So the relatives continue kissing the body,
fearless of contagion, and the chant of the
priests and choristers swells through the
church, and there lies the dead man, with the
sickly glare of the lamps struggling with the
daylight, and falling with a ghastly gleam
upon his upturned face. Twice I thought he
moved, but it was only fancy.

The Archbishop has left the church and
the relatives of the dead man are bearing him
to his last home without further ceremony.
It is a narrow vault just outside the church,
and the Greeks courteously make way for me
a stranger. A man jumps briskly into the
grave; it is scarcely three feet deep; he
arranges a pillow for the head of the corpse,
then he springs out again, laughing at his
own agility. The crowd laugh too. Joy and
Grief elbow each other everywhere in life:
why not also at the gates of the tomb?

Then two stout men seize the corpse in
their stalwart arms, and they lift it from the
bier. They are lowering it now, quite dressed,
but coffinless, into the vault. They brush me
as they do so, and the daylight falls full on
the face of the dead. It is very peaceful and
composed, but looking tired, weary of the
world; relieved that the journey is over!

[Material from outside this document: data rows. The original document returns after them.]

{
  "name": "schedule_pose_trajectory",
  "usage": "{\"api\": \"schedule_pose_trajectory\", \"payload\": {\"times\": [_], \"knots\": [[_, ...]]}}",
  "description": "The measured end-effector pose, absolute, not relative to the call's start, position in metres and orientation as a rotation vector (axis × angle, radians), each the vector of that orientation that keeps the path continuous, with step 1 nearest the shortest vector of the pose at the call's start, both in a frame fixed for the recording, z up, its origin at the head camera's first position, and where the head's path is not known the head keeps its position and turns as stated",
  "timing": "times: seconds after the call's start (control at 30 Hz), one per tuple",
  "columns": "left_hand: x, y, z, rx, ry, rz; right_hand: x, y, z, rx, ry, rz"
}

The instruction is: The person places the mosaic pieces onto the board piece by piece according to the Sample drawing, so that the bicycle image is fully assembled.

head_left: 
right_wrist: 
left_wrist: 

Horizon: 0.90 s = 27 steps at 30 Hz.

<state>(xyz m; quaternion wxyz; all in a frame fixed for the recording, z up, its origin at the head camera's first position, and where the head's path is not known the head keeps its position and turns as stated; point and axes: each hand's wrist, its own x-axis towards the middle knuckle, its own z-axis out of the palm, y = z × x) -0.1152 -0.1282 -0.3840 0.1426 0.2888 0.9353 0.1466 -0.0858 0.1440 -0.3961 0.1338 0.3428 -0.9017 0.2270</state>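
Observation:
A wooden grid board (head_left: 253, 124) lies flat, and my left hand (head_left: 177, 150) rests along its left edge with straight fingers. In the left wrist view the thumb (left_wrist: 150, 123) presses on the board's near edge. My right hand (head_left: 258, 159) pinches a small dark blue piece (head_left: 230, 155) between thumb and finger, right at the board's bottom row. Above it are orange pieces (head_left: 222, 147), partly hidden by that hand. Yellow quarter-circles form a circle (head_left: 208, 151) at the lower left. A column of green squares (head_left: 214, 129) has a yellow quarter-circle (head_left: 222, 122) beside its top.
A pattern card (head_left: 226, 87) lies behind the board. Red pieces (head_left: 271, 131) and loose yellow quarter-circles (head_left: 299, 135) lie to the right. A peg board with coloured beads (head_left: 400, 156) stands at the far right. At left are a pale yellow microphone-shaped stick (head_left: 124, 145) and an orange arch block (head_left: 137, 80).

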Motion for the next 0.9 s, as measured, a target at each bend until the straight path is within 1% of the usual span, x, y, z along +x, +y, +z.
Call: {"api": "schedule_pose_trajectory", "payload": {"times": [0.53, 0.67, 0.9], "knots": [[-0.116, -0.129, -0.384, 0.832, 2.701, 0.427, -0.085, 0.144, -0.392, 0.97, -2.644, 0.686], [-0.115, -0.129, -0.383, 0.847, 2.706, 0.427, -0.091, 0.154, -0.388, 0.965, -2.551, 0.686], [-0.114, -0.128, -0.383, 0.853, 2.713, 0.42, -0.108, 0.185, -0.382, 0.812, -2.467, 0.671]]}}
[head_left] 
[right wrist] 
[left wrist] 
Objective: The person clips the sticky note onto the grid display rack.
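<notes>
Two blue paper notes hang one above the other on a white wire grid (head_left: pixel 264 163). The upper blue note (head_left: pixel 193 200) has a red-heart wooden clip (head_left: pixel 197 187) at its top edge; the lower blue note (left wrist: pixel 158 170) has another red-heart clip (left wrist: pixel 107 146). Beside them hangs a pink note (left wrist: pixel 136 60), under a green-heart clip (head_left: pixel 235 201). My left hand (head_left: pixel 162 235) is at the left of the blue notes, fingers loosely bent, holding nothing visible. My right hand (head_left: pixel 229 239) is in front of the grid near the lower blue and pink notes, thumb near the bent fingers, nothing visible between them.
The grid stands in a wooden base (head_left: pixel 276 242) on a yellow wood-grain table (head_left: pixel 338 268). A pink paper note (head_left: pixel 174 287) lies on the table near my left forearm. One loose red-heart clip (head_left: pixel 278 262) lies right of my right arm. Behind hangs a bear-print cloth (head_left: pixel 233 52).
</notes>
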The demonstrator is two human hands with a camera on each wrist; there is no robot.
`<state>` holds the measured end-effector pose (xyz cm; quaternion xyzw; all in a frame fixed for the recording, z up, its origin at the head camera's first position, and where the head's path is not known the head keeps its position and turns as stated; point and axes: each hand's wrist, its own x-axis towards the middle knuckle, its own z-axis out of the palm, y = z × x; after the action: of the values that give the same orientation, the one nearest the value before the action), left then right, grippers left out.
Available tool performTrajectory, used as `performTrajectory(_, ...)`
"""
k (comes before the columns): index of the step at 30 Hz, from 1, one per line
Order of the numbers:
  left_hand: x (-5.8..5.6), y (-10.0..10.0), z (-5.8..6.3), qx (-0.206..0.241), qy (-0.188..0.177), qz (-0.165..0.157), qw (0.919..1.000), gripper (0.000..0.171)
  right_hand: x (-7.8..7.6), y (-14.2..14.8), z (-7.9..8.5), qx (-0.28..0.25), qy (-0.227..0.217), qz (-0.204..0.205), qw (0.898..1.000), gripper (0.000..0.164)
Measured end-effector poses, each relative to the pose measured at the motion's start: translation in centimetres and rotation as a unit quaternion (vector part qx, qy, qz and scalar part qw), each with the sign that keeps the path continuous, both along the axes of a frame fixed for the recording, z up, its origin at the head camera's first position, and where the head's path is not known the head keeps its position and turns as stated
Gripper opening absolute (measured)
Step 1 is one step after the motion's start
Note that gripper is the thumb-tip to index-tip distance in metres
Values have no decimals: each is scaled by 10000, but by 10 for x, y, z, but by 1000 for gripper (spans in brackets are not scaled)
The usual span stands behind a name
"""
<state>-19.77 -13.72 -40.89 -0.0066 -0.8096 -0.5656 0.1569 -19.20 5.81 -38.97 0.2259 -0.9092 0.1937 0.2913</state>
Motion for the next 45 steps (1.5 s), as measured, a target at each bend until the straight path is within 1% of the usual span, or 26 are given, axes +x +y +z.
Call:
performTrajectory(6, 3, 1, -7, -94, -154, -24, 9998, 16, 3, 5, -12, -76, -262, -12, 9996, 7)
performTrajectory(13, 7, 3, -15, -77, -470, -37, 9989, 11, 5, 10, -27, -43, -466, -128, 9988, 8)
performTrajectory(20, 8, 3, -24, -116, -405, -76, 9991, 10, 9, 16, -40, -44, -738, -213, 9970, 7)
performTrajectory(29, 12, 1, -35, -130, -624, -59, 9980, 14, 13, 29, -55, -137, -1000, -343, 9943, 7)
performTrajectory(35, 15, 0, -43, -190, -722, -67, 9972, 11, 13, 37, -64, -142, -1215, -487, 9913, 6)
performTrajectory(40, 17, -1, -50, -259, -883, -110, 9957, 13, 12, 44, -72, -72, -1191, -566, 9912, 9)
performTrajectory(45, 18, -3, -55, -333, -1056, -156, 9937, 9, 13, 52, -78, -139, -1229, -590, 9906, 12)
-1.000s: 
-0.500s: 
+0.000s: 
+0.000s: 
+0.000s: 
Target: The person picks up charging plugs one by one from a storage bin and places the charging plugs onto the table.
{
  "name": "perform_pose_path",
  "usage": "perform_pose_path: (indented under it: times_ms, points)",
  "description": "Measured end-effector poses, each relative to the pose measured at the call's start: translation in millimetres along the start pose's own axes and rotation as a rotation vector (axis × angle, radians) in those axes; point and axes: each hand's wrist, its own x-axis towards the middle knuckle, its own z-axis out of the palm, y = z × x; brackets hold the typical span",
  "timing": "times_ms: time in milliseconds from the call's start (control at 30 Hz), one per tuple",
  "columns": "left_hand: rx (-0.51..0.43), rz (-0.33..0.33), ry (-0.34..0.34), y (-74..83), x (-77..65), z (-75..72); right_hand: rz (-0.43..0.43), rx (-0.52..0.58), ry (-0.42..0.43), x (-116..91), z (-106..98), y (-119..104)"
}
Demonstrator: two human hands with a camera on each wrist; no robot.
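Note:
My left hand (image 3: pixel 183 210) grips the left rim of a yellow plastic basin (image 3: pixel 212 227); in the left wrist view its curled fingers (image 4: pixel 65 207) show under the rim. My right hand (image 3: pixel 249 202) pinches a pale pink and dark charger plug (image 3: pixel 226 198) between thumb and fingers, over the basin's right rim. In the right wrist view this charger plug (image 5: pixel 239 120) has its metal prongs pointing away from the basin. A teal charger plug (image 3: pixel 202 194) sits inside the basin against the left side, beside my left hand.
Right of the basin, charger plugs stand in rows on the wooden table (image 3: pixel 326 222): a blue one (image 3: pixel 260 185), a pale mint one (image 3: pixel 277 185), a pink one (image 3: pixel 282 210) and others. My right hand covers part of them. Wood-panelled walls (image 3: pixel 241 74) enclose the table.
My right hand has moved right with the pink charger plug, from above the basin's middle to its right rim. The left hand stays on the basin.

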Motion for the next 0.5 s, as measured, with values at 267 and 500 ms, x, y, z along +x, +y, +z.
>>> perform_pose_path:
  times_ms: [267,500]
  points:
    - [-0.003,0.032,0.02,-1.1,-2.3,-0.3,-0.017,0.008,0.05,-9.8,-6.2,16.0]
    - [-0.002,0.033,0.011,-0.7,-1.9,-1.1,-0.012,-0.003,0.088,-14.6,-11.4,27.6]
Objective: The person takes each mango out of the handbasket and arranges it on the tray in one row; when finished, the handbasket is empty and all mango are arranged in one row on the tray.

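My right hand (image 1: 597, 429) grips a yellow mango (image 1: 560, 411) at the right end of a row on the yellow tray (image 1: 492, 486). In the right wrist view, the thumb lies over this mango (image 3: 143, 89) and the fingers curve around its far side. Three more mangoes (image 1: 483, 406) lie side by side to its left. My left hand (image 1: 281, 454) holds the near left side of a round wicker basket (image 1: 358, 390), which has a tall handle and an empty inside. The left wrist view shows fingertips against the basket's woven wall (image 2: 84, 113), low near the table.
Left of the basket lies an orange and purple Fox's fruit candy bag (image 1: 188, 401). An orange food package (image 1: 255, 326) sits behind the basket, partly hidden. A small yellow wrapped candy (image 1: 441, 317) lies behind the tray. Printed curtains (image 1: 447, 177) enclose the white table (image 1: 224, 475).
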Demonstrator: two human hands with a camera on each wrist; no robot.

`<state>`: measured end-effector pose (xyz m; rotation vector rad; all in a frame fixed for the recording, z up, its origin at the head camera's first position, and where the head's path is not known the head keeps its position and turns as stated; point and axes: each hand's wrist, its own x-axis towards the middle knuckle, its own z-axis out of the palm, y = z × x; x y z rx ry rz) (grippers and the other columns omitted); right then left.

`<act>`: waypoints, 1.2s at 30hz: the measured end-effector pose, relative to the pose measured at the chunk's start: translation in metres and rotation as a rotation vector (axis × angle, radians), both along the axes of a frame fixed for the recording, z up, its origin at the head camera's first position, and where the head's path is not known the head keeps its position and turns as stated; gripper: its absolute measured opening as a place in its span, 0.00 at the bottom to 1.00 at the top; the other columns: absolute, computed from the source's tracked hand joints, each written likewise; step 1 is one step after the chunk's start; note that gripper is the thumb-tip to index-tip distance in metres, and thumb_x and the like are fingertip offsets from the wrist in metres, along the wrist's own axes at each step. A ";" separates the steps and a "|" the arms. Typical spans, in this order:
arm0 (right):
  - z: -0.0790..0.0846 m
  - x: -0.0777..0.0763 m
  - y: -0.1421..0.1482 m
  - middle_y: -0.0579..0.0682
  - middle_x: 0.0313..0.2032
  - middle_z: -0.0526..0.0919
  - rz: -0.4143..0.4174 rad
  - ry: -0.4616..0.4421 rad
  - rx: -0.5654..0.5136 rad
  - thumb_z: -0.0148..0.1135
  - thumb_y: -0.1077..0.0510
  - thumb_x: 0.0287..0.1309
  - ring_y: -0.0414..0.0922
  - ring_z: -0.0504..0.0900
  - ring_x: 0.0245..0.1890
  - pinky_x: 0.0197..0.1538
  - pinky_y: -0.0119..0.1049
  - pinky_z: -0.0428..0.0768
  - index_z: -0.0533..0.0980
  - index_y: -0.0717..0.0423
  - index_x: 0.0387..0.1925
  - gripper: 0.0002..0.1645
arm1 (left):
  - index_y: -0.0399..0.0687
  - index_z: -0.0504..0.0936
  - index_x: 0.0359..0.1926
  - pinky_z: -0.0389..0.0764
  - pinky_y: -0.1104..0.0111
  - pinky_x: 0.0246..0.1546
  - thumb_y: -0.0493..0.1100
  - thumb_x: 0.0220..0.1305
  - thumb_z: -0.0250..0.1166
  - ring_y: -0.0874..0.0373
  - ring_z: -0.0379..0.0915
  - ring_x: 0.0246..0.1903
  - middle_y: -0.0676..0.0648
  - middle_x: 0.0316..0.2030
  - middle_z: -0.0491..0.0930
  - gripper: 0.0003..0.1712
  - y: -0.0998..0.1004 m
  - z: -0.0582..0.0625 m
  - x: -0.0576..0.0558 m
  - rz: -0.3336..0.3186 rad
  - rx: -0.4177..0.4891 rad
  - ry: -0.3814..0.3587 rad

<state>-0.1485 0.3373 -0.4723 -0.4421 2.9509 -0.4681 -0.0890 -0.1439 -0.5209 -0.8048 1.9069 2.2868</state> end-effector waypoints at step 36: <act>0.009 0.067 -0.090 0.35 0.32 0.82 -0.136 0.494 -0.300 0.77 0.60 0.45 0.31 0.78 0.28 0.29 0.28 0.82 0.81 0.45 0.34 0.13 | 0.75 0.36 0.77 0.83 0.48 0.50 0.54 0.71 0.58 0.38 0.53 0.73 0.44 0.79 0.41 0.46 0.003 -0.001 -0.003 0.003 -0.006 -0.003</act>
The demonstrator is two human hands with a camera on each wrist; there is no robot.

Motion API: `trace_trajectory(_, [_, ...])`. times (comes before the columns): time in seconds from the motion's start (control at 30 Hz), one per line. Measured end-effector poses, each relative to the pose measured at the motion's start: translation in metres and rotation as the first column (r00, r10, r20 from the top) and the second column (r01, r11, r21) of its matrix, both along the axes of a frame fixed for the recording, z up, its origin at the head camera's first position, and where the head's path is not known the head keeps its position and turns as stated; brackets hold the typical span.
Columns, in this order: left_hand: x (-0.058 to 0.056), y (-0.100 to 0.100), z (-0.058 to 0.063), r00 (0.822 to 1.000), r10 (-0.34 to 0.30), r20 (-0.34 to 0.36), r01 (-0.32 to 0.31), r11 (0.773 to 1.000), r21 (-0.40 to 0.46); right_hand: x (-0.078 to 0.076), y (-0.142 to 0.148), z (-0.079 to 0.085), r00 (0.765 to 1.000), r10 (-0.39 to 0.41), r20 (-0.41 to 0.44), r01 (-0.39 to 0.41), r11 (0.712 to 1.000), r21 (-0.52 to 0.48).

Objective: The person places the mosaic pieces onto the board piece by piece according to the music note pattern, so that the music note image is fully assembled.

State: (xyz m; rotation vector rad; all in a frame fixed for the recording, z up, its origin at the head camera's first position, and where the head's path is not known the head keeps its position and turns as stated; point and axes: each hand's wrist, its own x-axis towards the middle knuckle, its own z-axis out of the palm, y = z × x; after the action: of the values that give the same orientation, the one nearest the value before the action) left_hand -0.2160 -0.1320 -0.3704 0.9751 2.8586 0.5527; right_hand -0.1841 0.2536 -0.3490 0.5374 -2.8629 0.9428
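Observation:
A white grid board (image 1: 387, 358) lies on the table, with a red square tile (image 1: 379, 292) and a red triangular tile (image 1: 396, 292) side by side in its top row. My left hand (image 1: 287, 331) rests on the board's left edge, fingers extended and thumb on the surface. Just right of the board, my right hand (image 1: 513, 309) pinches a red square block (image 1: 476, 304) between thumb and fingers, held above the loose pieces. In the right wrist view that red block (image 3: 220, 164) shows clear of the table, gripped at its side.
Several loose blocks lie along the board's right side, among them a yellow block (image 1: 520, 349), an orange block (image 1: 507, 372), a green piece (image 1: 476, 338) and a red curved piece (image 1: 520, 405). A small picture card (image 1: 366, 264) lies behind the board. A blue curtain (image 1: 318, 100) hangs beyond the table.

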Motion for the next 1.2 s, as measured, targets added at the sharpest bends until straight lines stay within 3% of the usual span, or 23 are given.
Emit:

Stay! for here comes a priest walking
slowly from the church, with his mass-book
and censer. He says a few more prayers
over the body, and one of the deceased's
kindred drops a stone into the grave. While the
priest prays, he pours some consecrated oil
upon the body, and some more upon a spadeful
of earth which is brought to him. This
also is thrown into the grave. It is not filled
up; a stone is merely fastened with clay
roughly over the aperture, and at night there
will be a lamp placed there, which will be
replenished every night for a year. At the end
of that time the body will be disinterred; if
the bones have not been thoroughly rotted
away from the flesh and separated, the
Archbishop will be called again to pray over
the body; for there is a superstition among
Greeks, that a man whose body does not
decay within a year, is accursed. When the
bones have divided, they will be collected and
tied up in a linen bag, which will hang on a
nail against the church wall. By and by,
this will decay, and the bones which have
swung about in the wind and rain will be
shaken out one by one to make daylight
ghastly where they lay. Years hence they
may be swept into the charnel-house, or they
may not, as chance directs.

I have said that he was the brother of a
saint. It is well, therefore, that I should
also say something of the saint himself. The
saint was St. Theodore, one of the most
recent martyrs of the Greek Church. St. Theodore
was born about fifty years ago, of very
humble parents, who lived at the village of Neo
Chori, near Constantinople. He was brought
up to the trade of a house-painter, an art of
some pretension in Turkey, where it is often
carried to very great perfection. The lad was
clever, and soon attained such excellence in his
craft that he was employed at the Palace of the
Sultan. The splendour of the palace, and of the
gorgeous dresses of some of the Sultan's
servants, fired his imagination. He desired to
remain among them; so he changed his faith
for that of Islam, and was immediately
appointed to a petty post about the palace.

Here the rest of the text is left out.